Nothing is needed except the lines below that run from the one with "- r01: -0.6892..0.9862" through the one with "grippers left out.", repeated exactly.

........

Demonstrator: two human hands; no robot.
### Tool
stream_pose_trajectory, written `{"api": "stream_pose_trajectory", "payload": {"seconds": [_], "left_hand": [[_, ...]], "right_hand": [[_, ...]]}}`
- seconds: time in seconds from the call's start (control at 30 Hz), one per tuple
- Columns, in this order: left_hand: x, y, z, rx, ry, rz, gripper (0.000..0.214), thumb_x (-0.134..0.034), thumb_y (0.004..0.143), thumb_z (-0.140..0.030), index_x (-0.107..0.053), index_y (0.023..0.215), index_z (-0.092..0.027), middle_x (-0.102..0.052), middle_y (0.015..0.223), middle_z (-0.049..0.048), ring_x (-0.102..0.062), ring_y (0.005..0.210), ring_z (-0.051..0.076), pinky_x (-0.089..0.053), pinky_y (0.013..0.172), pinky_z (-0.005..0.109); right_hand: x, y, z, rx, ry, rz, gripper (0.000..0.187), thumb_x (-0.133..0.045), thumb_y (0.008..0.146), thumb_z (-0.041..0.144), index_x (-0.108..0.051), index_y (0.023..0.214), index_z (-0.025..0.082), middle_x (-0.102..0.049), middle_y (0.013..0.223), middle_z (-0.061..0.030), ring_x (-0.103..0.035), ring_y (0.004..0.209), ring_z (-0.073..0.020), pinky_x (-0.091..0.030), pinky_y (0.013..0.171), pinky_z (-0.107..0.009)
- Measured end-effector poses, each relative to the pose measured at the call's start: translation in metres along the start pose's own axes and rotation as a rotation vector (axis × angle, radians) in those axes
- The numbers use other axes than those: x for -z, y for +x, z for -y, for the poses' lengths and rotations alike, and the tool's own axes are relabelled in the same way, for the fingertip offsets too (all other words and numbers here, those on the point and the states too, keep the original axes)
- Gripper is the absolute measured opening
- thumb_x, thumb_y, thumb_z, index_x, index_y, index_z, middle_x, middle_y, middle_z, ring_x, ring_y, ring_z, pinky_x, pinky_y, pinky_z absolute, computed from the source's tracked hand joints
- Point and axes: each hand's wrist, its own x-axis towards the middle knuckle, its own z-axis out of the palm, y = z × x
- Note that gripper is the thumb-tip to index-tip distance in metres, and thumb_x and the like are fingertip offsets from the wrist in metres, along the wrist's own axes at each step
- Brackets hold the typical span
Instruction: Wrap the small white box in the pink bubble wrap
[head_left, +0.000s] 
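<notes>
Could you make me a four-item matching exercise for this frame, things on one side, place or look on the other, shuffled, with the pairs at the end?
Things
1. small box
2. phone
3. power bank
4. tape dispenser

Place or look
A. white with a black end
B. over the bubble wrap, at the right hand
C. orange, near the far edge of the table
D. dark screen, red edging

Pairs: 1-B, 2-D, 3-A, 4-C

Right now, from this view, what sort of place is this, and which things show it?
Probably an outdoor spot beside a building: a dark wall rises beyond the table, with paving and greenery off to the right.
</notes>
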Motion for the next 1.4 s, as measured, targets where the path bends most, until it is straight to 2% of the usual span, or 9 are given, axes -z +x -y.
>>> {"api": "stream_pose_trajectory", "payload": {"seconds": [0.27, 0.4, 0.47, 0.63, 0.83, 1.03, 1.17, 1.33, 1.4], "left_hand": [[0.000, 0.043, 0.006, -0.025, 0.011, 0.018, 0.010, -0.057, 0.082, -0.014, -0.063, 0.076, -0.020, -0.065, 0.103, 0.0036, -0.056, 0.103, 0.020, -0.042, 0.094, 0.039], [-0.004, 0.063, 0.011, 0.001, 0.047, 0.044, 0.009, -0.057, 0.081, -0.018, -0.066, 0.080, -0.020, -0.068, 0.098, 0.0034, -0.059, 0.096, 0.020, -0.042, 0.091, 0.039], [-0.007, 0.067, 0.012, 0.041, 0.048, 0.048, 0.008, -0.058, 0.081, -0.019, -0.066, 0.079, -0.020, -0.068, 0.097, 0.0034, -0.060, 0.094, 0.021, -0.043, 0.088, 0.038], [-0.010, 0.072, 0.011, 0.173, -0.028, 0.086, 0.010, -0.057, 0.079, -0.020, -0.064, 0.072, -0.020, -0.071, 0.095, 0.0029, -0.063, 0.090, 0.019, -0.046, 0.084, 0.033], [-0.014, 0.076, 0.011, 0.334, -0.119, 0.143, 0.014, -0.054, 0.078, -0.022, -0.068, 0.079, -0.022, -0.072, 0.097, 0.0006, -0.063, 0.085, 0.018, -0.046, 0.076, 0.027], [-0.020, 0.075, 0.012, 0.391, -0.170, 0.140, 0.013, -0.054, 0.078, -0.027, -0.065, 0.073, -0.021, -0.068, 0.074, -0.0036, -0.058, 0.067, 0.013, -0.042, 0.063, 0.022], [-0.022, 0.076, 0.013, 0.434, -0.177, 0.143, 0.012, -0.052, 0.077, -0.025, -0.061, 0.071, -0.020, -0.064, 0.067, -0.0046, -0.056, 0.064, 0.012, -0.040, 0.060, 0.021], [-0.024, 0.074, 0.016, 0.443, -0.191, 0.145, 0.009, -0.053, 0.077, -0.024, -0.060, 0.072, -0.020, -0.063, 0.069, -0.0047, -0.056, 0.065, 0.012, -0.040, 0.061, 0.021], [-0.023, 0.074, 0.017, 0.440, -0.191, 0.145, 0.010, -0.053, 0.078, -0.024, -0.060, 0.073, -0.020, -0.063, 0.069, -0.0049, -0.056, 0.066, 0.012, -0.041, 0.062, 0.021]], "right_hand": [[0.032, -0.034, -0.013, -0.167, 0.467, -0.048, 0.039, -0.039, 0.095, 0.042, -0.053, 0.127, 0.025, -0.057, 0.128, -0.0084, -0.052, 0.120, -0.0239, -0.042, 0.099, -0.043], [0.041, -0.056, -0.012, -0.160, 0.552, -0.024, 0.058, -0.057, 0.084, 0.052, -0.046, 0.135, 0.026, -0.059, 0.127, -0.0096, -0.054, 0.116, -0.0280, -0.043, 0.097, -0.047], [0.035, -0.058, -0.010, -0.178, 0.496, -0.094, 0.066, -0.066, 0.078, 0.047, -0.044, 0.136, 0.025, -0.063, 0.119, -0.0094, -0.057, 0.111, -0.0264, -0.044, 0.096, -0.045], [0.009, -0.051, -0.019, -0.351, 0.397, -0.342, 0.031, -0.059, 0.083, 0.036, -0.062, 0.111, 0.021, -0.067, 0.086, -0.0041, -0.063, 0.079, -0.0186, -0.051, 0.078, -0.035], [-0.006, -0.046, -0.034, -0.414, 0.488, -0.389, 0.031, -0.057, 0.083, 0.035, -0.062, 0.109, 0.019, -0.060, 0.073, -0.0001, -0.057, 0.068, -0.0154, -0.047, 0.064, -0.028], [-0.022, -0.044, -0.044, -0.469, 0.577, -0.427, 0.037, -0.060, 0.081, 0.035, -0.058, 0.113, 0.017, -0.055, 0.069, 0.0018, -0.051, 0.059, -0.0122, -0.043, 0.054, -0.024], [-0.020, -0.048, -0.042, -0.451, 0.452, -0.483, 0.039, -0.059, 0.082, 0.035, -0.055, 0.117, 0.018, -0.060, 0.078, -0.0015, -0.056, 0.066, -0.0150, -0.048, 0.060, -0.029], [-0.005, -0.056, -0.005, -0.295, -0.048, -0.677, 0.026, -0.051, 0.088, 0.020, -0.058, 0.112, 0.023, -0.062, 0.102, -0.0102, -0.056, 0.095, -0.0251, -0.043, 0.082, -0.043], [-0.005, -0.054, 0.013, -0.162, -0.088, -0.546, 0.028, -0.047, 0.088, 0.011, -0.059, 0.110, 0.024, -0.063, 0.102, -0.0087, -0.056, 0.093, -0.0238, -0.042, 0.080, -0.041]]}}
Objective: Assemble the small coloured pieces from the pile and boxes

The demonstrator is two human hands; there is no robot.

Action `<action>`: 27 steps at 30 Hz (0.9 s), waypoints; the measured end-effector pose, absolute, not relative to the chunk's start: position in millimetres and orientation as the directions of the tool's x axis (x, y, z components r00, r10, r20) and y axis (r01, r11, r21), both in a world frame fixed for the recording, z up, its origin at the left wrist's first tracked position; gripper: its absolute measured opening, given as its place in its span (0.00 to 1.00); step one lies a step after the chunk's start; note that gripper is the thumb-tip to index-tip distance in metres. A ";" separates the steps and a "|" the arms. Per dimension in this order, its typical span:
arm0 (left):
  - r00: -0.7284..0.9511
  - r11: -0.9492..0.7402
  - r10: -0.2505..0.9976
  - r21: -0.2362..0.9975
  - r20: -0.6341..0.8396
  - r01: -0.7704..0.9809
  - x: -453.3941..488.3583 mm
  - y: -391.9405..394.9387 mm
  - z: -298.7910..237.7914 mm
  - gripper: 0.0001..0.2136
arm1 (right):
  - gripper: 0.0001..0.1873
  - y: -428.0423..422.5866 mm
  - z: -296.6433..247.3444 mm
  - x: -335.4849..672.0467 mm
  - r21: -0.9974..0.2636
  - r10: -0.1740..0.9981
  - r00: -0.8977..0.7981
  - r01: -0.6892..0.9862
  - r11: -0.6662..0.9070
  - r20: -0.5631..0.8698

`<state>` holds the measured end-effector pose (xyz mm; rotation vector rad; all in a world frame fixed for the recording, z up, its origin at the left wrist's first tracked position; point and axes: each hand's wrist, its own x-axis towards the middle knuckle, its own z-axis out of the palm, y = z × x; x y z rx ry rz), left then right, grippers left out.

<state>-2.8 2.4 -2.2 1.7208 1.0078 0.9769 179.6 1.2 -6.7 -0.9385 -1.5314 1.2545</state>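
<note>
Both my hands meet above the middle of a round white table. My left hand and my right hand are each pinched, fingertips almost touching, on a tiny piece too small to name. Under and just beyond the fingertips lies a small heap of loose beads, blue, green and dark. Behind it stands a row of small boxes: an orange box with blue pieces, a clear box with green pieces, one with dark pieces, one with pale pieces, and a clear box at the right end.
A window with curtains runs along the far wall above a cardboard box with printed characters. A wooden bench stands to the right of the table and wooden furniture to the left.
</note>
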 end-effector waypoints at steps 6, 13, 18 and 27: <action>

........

• [SOLUTION]:
  - r01: -0.6892..0.9862
  - r11: -0.6662..0.9070
  - r20: -0.5631..0.8698

`<state>` holds the measured end-effector pose (xyz mm; rotation vector rad; all in a world frame fixed for the recording, z up, its origin at the left wrist's first tracked position; point and axes: each hand's wrist, its own x-axis towards the middle knuckle, its own z-axis out of the palm, y = z × x; x y z rx ry rz), left then right, grippers left out.

This output contains the full answer.